───── MATERIAL FOR THE TASK

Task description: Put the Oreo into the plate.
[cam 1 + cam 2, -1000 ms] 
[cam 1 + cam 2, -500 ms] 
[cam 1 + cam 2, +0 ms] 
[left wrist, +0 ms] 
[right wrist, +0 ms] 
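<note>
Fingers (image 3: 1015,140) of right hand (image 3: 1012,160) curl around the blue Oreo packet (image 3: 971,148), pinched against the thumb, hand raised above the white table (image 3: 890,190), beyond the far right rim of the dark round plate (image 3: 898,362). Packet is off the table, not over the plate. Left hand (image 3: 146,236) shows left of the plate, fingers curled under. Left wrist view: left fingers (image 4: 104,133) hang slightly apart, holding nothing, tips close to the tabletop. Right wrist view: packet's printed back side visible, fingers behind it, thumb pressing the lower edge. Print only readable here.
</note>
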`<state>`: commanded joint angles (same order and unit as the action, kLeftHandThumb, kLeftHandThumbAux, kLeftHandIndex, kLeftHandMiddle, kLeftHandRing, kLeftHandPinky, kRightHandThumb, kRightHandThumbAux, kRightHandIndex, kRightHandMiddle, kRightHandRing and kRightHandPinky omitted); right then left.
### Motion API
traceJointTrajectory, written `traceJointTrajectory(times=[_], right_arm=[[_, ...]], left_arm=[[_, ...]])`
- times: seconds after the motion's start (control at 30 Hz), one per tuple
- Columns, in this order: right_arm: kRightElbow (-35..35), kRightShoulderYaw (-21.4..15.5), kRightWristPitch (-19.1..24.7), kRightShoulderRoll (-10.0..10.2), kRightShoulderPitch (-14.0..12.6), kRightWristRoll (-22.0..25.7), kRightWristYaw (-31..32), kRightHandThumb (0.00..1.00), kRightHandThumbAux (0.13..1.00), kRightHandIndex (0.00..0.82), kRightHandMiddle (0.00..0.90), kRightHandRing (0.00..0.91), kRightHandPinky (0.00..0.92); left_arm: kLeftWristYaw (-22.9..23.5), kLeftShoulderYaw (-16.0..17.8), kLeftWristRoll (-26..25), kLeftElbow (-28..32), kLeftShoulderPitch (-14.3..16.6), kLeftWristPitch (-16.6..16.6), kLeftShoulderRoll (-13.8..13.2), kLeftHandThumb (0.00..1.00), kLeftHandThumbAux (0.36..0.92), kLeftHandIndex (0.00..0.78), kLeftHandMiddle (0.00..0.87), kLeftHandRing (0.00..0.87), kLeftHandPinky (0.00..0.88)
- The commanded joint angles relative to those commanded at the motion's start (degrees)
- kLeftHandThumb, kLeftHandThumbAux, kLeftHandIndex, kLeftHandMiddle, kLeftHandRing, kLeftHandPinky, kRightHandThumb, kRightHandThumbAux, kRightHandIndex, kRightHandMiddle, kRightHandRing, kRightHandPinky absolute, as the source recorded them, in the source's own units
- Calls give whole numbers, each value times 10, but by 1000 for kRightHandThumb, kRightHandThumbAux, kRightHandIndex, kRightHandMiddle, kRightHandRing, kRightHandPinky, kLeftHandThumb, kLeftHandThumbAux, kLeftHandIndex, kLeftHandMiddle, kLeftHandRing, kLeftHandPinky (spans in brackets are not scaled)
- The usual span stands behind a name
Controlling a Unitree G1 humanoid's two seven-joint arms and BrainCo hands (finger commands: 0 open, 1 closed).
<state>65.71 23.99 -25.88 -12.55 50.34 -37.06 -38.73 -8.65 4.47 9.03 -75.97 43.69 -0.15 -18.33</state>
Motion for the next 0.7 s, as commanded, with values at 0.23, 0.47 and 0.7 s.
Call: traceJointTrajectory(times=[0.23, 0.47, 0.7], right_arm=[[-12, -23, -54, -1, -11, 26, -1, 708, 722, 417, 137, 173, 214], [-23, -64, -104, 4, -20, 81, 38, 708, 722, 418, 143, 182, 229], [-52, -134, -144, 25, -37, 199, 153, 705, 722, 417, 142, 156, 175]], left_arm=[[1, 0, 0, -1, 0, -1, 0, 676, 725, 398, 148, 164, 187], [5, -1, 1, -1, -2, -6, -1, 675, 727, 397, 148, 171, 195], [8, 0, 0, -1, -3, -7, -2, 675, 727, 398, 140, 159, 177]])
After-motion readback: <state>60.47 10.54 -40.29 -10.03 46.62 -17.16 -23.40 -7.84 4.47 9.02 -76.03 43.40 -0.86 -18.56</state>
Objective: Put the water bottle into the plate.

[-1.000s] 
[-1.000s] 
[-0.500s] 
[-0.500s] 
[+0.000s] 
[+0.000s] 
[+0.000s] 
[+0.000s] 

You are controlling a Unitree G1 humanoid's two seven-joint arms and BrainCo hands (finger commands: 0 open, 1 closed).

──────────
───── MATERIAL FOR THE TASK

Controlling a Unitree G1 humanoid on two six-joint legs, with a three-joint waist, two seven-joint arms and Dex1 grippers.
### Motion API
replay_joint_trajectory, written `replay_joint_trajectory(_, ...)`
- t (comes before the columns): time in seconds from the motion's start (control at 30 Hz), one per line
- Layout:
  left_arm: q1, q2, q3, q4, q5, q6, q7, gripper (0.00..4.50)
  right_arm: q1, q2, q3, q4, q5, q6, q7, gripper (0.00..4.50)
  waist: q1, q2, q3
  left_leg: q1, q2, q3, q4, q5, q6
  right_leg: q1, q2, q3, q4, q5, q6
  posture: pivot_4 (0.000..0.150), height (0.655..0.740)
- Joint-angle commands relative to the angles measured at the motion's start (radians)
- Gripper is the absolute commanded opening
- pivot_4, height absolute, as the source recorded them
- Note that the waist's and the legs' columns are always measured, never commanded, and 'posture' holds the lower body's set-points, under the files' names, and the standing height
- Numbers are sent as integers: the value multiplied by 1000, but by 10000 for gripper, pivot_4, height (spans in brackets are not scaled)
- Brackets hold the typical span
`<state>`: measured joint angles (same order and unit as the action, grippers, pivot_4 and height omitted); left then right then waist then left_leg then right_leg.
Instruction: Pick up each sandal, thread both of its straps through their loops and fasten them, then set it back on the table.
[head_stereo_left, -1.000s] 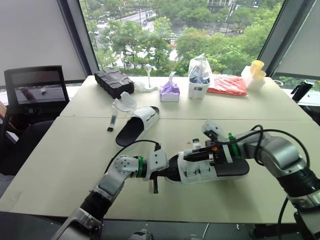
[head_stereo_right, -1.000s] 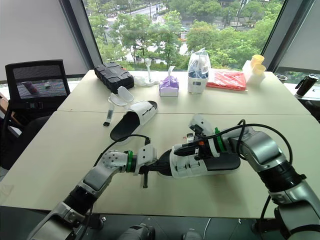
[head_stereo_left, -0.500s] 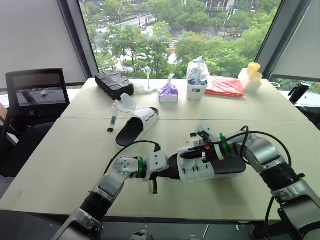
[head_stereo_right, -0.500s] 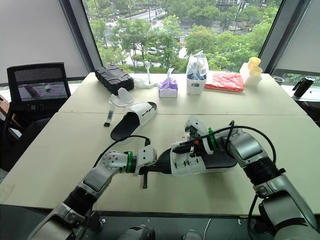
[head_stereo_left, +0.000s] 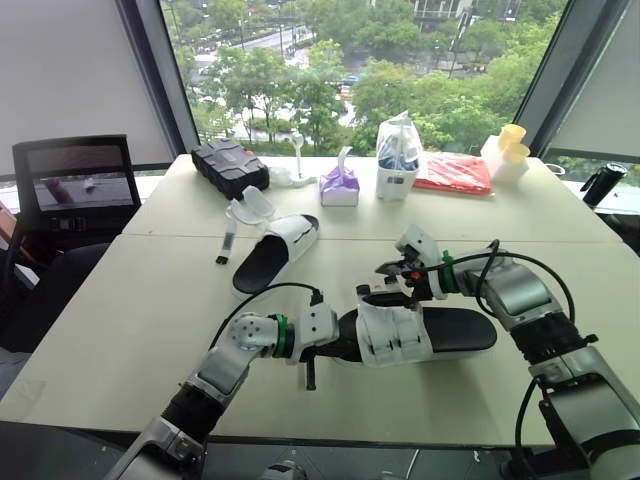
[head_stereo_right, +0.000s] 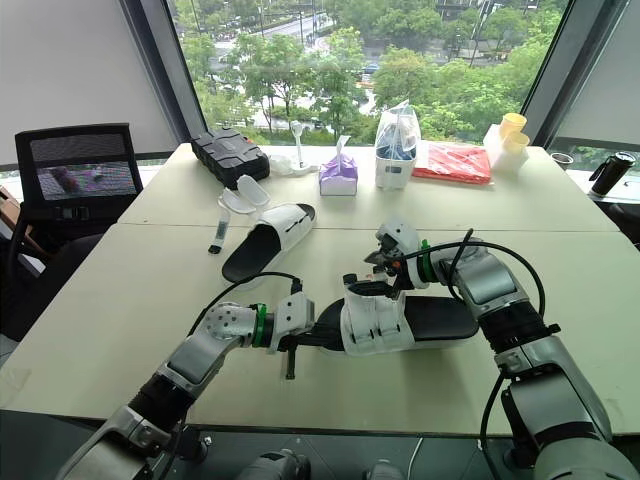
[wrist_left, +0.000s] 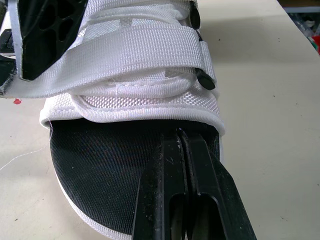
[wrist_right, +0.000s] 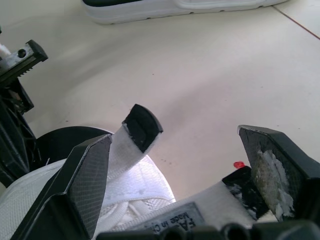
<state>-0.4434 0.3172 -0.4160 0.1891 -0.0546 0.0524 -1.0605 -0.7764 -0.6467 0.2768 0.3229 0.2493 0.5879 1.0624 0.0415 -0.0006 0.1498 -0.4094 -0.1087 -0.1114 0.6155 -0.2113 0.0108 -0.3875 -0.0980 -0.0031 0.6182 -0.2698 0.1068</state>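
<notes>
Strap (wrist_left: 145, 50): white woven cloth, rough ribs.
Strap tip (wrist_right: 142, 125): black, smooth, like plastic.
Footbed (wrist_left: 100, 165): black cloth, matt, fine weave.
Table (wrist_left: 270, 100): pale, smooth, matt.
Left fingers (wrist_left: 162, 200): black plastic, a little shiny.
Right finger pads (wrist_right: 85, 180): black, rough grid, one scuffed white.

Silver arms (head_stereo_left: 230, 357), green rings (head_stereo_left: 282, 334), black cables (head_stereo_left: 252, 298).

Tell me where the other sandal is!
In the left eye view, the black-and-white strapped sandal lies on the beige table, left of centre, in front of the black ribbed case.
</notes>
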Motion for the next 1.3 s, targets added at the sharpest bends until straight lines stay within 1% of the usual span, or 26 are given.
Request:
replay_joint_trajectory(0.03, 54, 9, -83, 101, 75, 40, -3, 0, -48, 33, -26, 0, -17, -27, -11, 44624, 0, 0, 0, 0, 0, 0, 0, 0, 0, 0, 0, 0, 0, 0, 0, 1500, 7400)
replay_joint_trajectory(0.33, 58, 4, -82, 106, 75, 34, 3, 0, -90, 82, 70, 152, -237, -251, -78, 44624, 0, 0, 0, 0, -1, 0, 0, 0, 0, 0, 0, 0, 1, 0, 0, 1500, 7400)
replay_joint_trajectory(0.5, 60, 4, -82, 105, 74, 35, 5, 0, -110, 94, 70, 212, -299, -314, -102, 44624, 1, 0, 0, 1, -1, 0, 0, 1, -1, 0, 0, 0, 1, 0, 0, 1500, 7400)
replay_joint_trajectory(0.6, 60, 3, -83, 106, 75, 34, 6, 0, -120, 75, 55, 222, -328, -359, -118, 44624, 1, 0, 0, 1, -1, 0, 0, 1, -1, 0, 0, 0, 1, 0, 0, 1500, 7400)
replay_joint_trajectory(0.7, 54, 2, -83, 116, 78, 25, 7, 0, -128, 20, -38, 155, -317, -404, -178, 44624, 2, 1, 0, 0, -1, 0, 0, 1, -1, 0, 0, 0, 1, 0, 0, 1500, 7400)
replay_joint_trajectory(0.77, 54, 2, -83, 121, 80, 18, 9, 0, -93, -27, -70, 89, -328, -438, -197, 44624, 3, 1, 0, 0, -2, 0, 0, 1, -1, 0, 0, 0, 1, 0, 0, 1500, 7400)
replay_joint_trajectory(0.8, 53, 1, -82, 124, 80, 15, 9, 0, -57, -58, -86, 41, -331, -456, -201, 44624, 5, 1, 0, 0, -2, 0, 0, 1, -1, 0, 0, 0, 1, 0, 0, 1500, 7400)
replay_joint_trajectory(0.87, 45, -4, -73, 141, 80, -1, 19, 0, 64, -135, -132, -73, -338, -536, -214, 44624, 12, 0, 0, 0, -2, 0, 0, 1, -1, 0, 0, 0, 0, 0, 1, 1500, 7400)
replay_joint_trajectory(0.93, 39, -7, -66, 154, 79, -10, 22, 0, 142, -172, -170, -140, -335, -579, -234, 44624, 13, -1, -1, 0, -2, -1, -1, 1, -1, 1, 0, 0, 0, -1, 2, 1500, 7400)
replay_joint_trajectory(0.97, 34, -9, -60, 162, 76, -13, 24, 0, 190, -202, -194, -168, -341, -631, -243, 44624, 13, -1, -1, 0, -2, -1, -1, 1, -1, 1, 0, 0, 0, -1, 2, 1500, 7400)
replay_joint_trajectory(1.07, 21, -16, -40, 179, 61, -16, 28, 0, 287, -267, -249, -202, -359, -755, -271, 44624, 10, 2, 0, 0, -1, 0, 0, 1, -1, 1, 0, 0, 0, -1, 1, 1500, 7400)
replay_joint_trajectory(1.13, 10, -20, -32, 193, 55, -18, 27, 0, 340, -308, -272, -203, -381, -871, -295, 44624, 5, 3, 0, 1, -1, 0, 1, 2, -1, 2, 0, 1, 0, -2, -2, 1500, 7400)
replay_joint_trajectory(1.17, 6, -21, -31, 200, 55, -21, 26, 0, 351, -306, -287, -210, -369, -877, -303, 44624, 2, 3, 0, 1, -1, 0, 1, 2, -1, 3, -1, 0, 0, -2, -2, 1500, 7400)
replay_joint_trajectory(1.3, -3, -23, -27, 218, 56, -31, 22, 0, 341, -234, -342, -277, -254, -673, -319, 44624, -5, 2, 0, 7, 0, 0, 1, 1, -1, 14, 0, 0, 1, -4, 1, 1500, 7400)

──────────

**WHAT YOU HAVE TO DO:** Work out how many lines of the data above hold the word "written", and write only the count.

**YOUR SOLUTION:** 2